## Problem description
Return each line of the listing exactly, though without its images.

## Supplied information
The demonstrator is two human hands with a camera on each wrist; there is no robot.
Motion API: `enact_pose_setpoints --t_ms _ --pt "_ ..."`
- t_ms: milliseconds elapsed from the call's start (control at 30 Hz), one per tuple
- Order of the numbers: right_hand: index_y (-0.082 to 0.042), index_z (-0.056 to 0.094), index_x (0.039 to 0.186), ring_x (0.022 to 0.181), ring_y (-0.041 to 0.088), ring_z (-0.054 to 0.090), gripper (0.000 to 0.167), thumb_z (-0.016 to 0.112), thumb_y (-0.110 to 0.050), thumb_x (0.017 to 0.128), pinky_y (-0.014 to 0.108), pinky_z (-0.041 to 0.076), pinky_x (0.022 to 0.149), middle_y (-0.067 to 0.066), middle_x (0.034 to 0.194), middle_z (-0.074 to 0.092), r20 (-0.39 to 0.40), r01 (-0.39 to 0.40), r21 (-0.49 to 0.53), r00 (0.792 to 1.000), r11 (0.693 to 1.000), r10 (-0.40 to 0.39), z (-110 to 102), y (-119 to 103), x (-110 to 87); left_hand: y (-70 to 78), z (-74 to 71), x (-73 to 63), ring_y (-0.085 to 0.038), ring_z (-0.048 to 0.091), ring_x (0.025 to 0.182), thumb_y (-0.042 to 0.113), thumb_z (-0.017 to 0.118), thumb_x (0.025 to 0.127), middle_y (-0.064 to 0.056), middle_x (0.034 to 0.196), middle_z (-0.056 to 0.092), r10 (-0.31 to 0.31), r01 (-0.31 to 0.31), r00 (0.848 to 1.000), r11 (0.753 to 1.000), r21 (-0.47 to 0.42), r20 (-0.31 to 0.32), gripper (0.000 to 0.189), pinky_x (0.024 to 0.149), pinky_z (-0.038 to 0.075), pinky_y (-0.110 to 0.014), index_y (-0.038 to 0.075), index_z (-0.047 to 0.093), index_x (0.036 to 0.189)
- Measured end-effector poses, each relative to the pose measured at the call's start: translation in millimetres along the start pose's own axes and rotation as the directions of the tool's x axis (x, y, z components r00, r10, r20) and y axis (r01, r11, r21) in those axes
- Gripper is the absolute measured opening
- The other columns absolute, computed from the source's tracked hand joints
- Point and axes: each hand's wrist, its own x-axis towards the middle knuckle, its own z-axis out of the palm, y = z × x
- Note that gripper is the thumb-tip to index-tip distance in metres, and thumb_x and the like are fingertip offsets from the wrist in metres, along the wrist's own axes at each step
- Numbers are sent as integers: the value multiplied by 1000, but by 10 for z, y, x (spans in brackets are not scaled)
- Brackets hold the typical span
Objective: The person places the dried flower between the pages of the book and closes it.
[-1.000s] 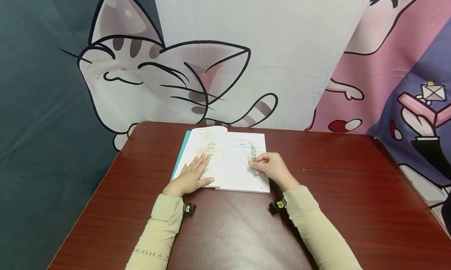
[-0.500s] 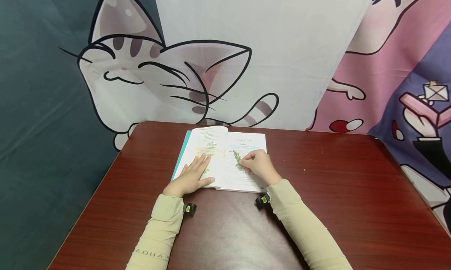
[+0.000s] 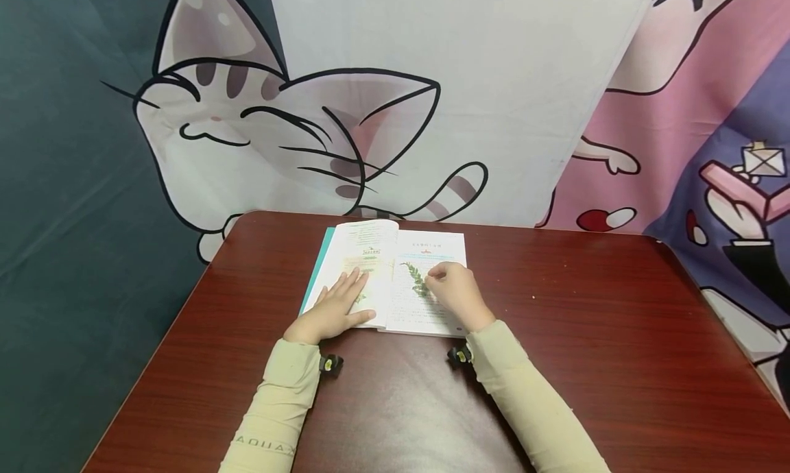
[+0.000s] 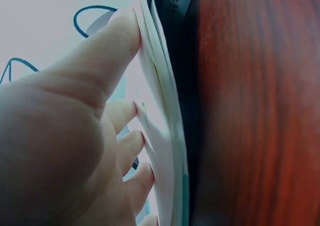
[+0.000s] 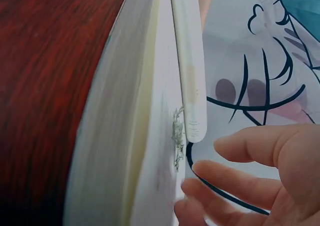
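An open book (image 3: 404, 315) lies on the table. My left hand (image 3: 333, 312) is spread over its left page, holding it down with straight fingers. In the left wrist view the fingertips (image 4: 134, 110) press on the paper. A green leafy sprig (image 3: 416, 280) lies on the right page, tilted to the upper left. My right hand (image 3: 459, 291) is beside the sprig, over the right page. In the right wrist view its thumb (image 5: 245, 143) and fingers are parted, with nothing between them, and the sprig (image 5: 178, 136) rests against the page.
The dark red wooden table (image 3: 586, 336) extends around the book. A teal cover edge (image 3: 317, 271) shows along the book's left side. Behind the table hangs a cloth with cartoon cats (image 3: 278, 151). Both wrists wear small black cameras (image 3: 331, 365).
My right hand has carried the sprig leftward from the right page's outer edge toward its middle and let go of it. The left hand stays in place.
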Motion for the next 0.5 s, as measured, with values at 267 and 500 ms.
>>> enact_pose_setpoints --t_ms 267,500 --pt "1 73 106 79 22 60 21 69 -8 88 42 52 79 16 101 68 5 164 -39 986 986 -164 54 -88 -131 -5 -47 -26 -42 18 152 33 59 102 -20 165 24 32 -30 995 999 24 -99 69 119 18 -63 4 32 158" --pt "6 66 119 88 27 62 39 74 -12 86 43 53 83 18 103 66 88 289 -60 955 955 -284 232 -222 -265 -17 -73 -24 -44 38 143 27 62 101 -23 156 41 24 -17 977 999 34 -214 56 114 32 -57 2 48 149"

## Reply
The demonstrator is two human hands with a camera on each wrist; there is no robot.
Motion API: `enact_pose_setpoints --t_ms _ --pt "_ ..."`
- t_ms: milliseconds elapsed from the call's start (control at 30 Hz), one per tuple
- Order of the numbers: right_hand: index_y (-0.082 to 0.042), index_z (-0.056 to 0.094), index_x (0.039 to 0.186), ring_x (0.022 to 0.181), ring_y (-0.041 to 0.088), ring_z (-0.054 to 0.090), gripper (0.000 to 0.167), thumb_z (-0.016 to 0.112), thumb_y (-0.110 to 0.050), thumb_x (0.017 to 0.128), pinky_y (-0.014 to 0.108), pinky_z (-0.041 to 0.076), pinky_x (0.022 to 0.149), middle_y (-0.067 to 0.066), middle_x (0.034 to 0.194), middle_z (-0.074 to 0.092), r20 (-0.39 to 0.40), r01 (-0.39 to 0.40), r21 (-0.49 to 0.53), r00 (0.792 to 1.000), r11 (0.693 to 1.000), r10 (-0.40 to 0.39), z (-110 to 102), y (-119 to 103), x (-110 to 87); left_hand: y (-70 to 78), z (-74 to 71), x (-73 to 63), ring_y (-0.085 to 0.038), ring_z (-0.048 to 0.091), ring_x (0.025 to 0.182), thumb_y (-0.042 to 0.113), thumb_z (-0.017 to 0.118), thumb_x (0.025 to 0.127), middle_y (-0.064 to 0.056), middle_x (0.034 to 0.196), middle_z (-0.056 to 0.092), r10 (-0.31 to 0.31), r01 (-0.31 to 0.31), r00 (0.848 to 1.000), r11 (0.753 to 1.000), r21 (-0.47 to 0.42), r20 (-0.31 to 0.32), gripper (0.000 to 0.189), pinky_x (0.024 to 0.149), pinky_z (-0.038 to 0.075), pinky_y (-0.110 to 0.014), index_y (-0.038 to 0.075), index_z (-0.047 to 0.093), index_x (0.036 to 0.189)
- Measured end-effector poses, each relative to the pose measured at the call's start: translation in millimetres along the start pose's own axes and rotation as the directions of the tool's x axis (x, y, z components r00, r10, r20) and y axis (r01, r11, r21) in those axes
- Gripper is the absolute measured opening
- The other columns absolute, computed from the source's tracked hand joints
- Point and axes: each hand's wrist, its own x-axis towards the middle knuckle, its own z-axis out of the palm, y = z × x
- Note that gripper is the thumb-tip to index-tip distance in metres, and thumb_x and the like are fingertip offsets from the wrist in metres, along the wrist's own axes at each step
- Numbers are sent as integers: the value multiplied by 1000, but by 10 for z, y, x (spans in brackets are not scaled)
- Brackets hold the typical span
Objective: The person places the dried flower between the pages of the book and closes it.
[-1.000s] 
[-0.500s] 
[+0.000s] 
[+0.000s] 
[+0.000s] 
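An open book (image 3: 404, 315) lies on the table. My left hand (image 3: 333, 312) is spread over its left page, holding it down with straight fingers. In the left wrist view the fingertips (image 4: 134, 110) press on the paper. A green leafy sprig (image 3: 416, 280) lies on the right page, tilted to the upper left. My right hand (image 3: 459, 291) is beside the sprig, over the right page. In the right wrist view its thumb (image 5: 245, 143) and fingers are parted, with nothing between them, and the sprig (image 5: 178, 136) rests against the page.
The dark red wooden table (image 3: 586, 336) extends around the book. A teal cover edge (image 3: 317, 271) shows along the book's left side. Behind the table hangs a cloth with cartoon cats (image 3: 278, 151). Both wrists wear small black cameras (image 3: 331, 365).
My right hand has carried the sprig leftward from the right page's outer edge toward its middle and let go of it. The left hand stays in place.
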Motion for the next 0.5 s, as measured, with values at 267 and 500 ms.
>>> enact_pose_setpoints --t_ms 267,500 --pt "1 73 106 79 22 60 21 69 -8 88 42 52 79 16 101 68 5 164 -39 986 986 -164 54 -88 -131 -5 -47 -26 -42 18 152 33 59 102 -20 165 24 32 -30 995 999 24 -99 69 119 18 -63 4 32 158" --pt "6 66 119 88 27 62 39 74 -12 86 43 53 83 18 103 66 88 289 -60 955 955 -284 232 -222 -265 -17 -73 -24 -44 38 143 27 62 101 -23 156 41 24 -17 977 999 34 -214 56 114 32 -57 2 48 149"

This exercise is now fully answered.